What this book covers
Chapter 1, Deconstructing the Training Process, provides an overview of how the training process works under the hood, describing the training algorithm and covering the phases executed by this process. This chapter also explains how factors such as hyperparameters, operations, and neural network parameters impact the training process’s computational burden.
Chapter 2, Training Models Faster, provides an overview of the possible approaches to accelerate the training process. This chapter discusses how to modify the application and environment layers of the software stack to reduce the training time. Moreover, it explains vertical and horizontal scalability as another option to improve performance by increasing the number of resources.
Chapter 3, Compiling the Model, provides an overview of the novel Compile API introduced on PyTorch 2.0. This chapter covers the differences between eager and graph modes and describes how to use the Compile API to accelerate the model-building process. This chapter also explains the compiling workflow and components involved in the compiling process.
Chapter 4, Using Specialized Libraries, provides an overview of the libraries used by PyTorch to execute specialized tasks. This chapter describes how to install and configure OpenMP to deal with multithreading and IPEX to optimize the training process on an Intel CPU.
Chapter 5, Building an Efficient Data Pipeline, provides an overview of how to build an efficient data pipeline to keep the GPU working as much as possible. Besides explaining the steps executed on the data pipeline, this chapter describes how to accelerate the data-loading process by optimizing GPU data transfer and increasing the number of workers on the data pipeline.
Chapter 6, Simplifying the Model, provides an overview of how to simplify a model by reducing the number of parameters of the neural network without sacrificing the model’s quality. This chapter describes techniques used to reduce the model complexity, such as model pruning and compression, and explains how to use the Microsoft NNI toolkit to simplify a model easily.
Chapter 7, Adopting Mixed Precision, provides an overview of how to adopt a mixed precision strategy to burst the model training process without penalizing the model’s accuracy. This chapter briefly explains numeric representation in computer systems and describes how to employ PyTorch’s automatic mixed precision approach.

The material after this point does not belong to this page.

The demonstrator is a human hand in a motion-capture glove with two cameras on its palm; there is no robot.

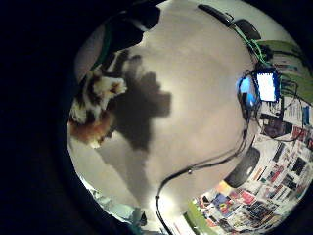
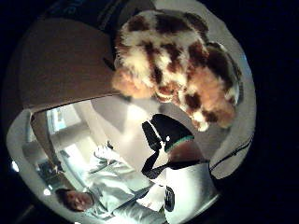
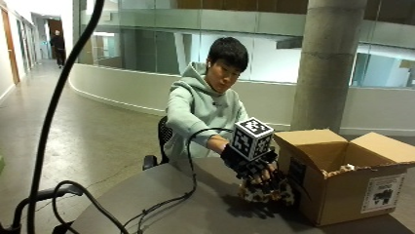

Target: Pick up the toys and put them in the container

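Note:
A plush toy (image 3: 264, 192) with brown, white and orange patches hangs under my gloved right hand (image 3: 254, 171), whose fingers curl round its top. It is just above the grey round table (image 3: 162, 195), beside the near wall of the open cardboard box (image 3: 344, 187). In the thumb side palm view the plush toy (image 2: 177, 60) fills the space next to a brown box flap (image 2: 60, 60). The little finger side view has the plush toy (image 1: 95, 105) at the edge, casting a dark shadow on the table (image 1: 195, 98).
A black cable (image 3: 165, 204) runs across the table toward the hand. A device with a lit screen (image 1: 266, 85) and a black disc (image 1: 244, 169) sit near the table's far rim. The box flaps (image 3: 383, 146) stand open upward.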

Chapter 8, Distributed Training at a Glance, provides an overview of the basic concepts of distributed training. This chapter presents the most adopted parallel strategies and describes the basic workflow to implement distributed training on PyTorch.

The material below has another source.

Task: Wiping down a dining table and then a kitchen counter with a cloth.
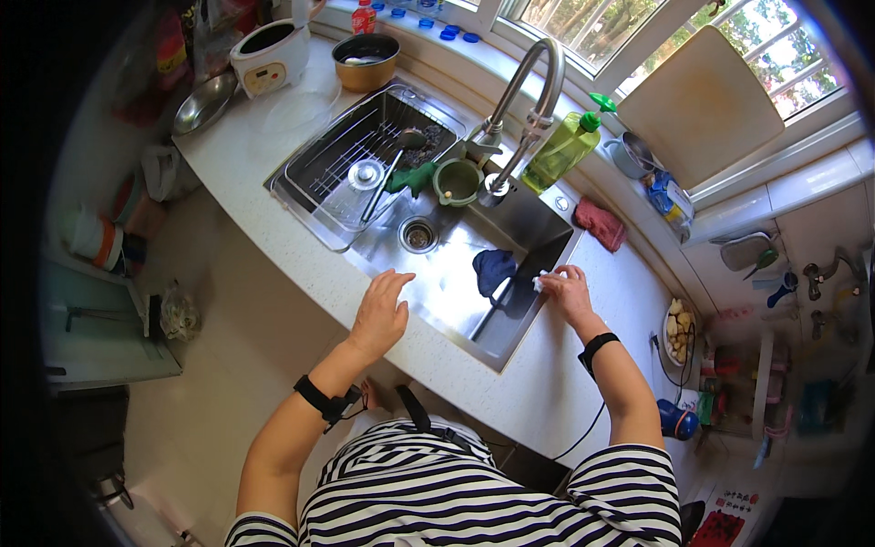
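My right hand [569,292] pinches a small crumpled white piece [541,280], perhaps tissue or cloth, over the right rim of the stainless steel sink [437,287]. On the basin floor just left of it lies a bunched dark blue cloth [493,271]. My left hand [381,316] hovers at the sink's front edge with nothing in it, fingers partly spread. A metal drain [418,234] sits between the hands, farther back. Behind the drain stands a green pot or cup [458,182], with a green cloth or glove [412,179] beside it.
The curved faucet [543,102] reaches over the basin. A wire rack [328,171] with a ladle [410,140] fills the left side. A green soap bottle [562,147] and red cloth [600,223] stand behind. A rice cooker [270,61] and yellow pot [367,65] occupy the far left counter.
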`<state>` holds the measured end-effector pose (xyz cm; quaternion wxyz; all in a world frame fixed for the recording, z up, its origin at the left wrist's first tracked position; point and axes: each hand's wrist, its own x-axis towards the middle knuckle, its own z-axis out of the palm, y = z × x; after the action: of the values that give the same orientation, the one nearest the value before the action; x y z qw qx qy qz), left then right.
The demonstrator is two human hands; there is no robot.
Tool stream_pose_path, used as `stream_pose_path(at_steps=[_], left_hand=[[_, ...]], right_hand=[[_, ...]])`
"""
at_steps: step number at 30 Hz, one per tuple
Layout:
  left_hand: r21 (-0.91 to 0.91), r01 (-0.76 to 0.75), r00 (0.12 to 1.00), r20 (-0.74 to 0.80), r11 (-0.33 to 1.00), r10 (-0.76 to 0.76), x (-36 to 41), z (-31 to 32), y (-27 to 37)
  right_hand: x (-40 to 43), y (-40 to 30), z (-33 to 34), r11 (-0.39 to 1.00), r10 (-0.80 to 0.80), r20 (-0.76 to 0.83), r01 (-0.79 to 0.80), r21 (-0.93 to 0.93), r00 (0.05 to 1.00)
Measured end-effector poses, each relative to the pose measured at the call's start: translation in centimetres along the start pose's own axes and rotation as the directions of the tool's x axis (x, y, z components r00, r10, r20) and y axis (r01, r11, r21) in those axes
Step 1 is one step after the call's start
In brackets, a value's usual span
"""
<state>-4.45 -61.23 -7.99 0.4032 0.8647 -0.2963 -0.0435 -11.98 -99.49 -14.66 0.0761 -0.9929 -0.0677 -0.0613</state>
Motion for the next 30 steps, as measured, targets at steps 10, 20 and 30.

Chapter 9, Training with Multiple CPUs, provides an overview of how to code and execute distributed training in multiple CPUs on a single machine using a general approach and Intel oneCCL to optimize the execution on Intel platforms.

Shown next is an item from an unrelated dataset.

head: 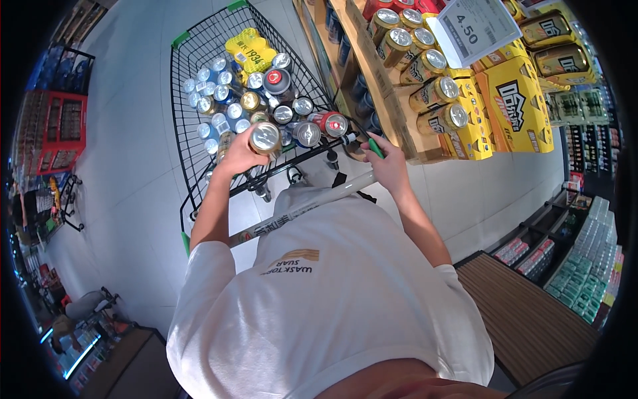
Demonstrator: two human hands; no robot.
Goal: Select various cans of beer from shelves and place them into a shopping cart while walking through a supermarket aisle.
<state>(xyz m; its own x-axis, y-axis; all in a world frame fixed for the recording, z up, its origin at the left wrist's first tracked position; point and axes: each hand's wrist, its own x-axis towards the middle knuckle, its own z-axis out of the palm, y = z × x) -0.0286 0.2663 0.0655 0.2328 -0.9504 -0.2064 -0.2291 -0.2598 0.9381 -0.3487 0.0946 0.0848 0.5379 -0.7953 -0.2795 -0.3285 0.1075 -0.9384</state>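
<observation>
My left hand (241, 155) is closed around a gold drink can (265, 138), its silver lid facing up, over the near end of a black wire shopping cart (185, 149). Below and beyond it the cart holds many upright cans, among them blue cans (222, 93), a large grey can with a red top (277, 82) and a red can (333, 123) lying tilted. A yellow shrink-wrapped pack (251, 51) lies at the far end. My right hand (389, 167) grips the green corner piece (376, 148) by the right end of the cart's pale handle bar (299, 209).
Right of the cart stands a wooden display shelf (394, 107) with gold Harbin beer cans (432, 97), yellow cartons (513, 107) and a price sign (473, 32). A slatted wooden bench-like surface (528, 314) lies at lower right. A person (70, 324) is at far lower left.
</observation>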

Chapter 10, Training with Multiple GPUs, provides an overview of how to code and execute distributed training in a multi-GPU environment on a single machine. This chapter presents the main characteristics of a multi-GPU environment and explains how to code and launch distributed training on multiple GPUs using NCCL, the default communication backend for NVIDIA GPUs.
Chapter 11, Training with Multiple Machines, provides an overview of how to code and execute distributed training in multiple GPUs on multiple machines. Besides an introductory explanation of computing clusters, this chapter shows how to code and launch distributed training among multiple machines using Open MPI as the launcher and NCCL as the communication backend.